→ **Record excerpts**
◇ ◇ ◇ ◇
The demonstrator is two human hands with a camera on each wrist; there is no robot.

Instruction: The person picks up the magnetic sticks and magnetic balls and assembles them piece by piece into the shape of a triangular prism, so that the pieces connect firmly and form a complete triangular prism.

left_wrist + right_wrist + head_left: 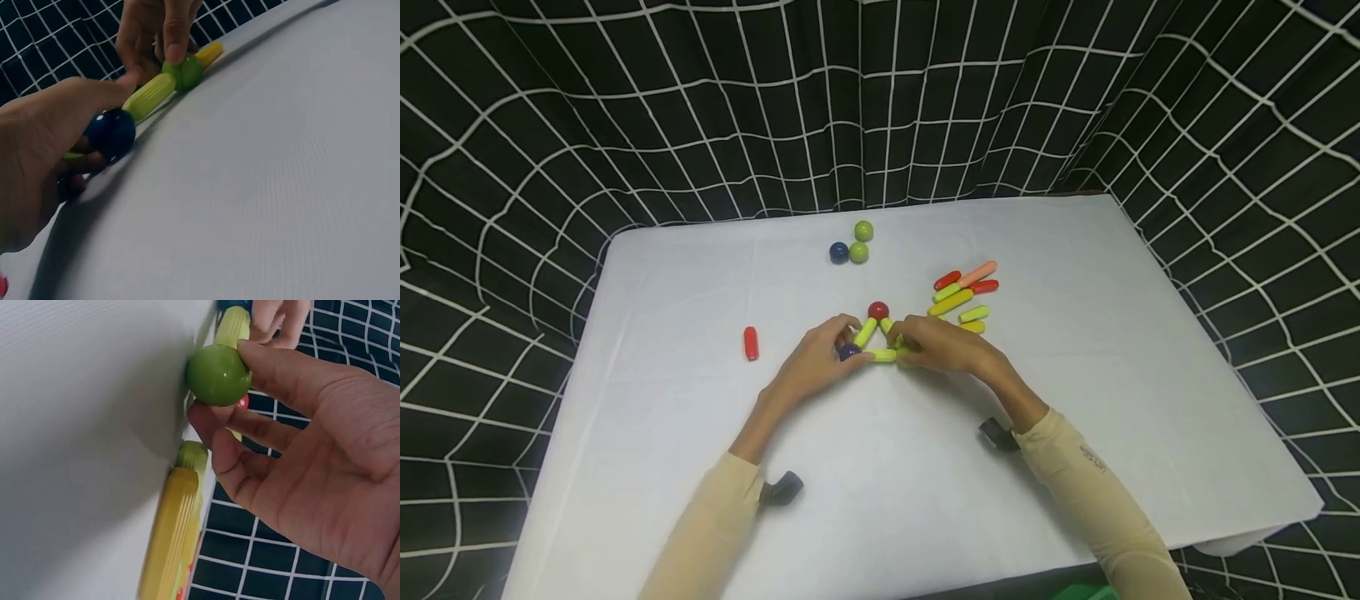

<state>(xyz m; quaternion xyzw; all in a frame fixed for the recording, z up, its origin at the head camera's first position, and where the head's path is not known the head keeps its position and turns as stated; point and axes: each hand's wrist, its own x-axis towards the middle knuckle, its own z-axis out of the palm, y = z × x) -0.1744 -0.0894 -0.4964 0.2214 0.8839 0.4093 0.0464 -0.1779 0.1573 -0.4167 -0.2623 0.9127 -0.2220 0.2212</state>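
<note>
Three yellow-green rods form a small triangle on the table, with a ball at each corner. The red ball (877,310) tops it, a dark blue ball (112,134) marks the left corner and a green ball (217,375) the right. My left hand (820,354) holds the blue corner, thumb along the front rod (149,98) and fingers curled behind the ball. With thumb and fingertips, my right hand (940,343) pinches the green ball. The left slanting rod (865,333) shows between the hands; the right slanting rod (887,325) is partly hidden by right-hand fingers.
Right of the triangle lies a group of loose rods, among them a yellow rod (951,302) and an orange rod (978,273). Behind are a loose blue ball (838,252) and two green balls (859,252). One red rod (751,343) lies left on the white table (662,417).
</note>
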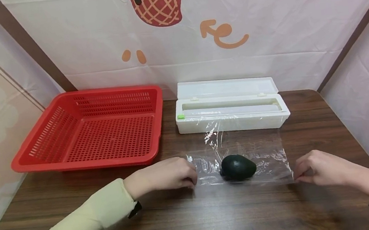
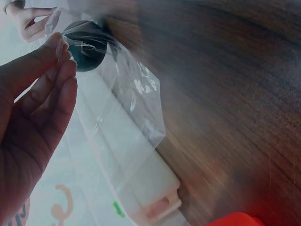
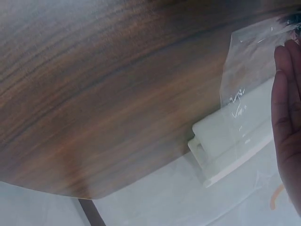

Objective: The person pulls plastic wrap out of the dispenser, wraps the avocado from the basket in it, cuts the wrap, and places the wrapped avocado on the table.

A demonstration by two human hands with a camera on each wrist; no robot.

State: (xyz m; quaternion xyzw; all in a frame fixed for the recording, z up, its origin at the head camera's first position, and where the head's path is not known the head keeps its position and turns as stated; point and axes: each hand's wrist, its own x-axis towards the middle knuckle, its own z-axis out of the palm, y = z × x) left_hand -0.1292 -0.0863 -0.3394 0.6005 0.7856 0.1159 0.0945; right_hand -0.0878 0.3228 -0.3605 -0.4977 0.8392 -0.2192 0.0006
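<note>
A dark green avocado (image 1: 238, 167) lies on its side at the middle of the table, with a sheet of clear plastic wrap (image 1: 272, 158) about it. That sheet runs back to a white wrap dispenser box (image 1: 230, 124) whose lid stands raised. My left hand (image 1: 174, 173) pinches the near left corner of the film between thumb and fingers, as the left wrist view also shows for the left hand (image 2: 40, 89). At the near right corner, my right hand (image 1: 322, 169) pinches the film's edge. The right wrist view catches only part of the right hand (image 3: 288, 103).
A red perforated plastic basket (image 1: 90, 163) stands at the back left of the brown wooden table (image 1: 218, 222). Behind the table hangs a white printed cloth (image 1: 92, 38), close to the basket and the box. A green slider (image 1: 181, 116) sits at the box's left end.
</note>
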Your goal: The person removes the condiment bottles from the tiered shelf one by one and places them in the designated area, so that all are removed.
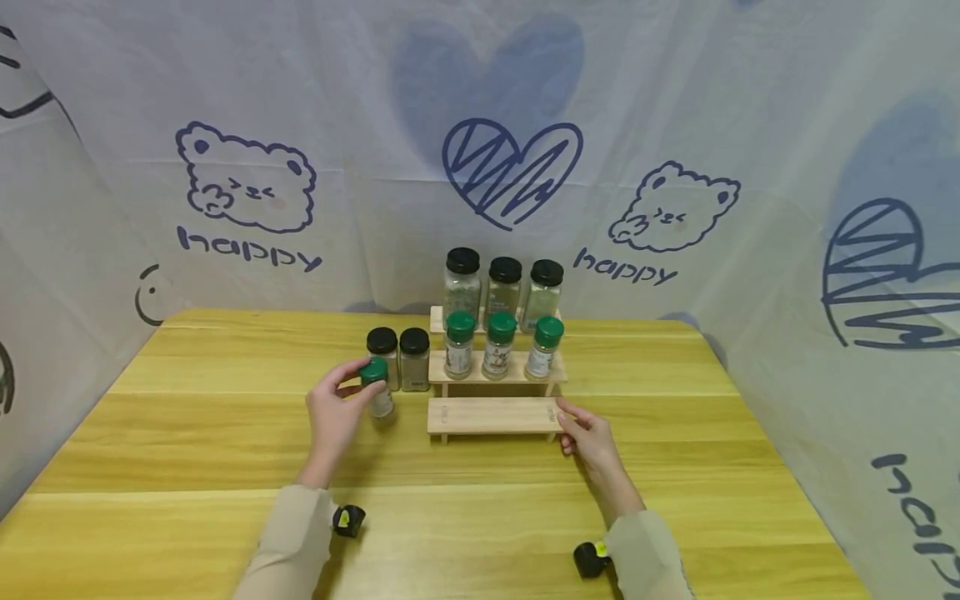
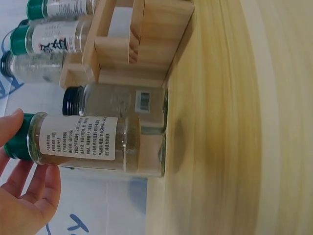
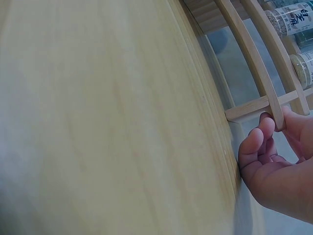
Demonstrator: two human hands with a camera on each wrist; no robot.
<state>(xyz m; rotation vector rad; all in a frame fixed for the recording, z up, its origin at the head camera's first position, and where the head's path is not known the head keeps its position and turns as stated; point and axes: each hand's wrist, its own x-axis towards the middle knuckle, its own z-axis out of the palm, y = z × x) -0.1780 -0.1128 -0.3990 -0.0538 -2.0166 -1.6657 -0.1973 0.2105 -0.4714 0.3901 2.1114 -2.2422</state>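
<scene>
My left hand [image 1: 337, 410] pinches a green-capped spice jar [image 2: 80, 142] by its cap, thumb on one side and fingers on the other. The jar holds brown powder, bears a white printed label, and appears slightly above the table. Two black-capped jars [image 1: 415, 360] stand just behind it, left of the stepped wooden rack [image 1: 491, 415]. At the right end of the rack's bottom step, my right hand [image 1: 592, 442] grips the board between thumb and fingers. Three green-capped jars [image 1: 498, 357] occupy the middle step, and three taller black-capped jars [image 1: 503, 293] the top one.
The rack stands near the back edge of a wood-grain table [image 1: 480, 517]. Behind it hangs a white cloth [image 1: 375, 208] printed with hearts and bears, which also covers the sides. Black wrist cameras [image 1: 349, 521] sit at both sleeves.
</scene>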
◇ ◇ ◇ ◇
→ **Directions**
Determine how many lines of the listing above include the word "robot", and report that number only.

→ **Solution below**
3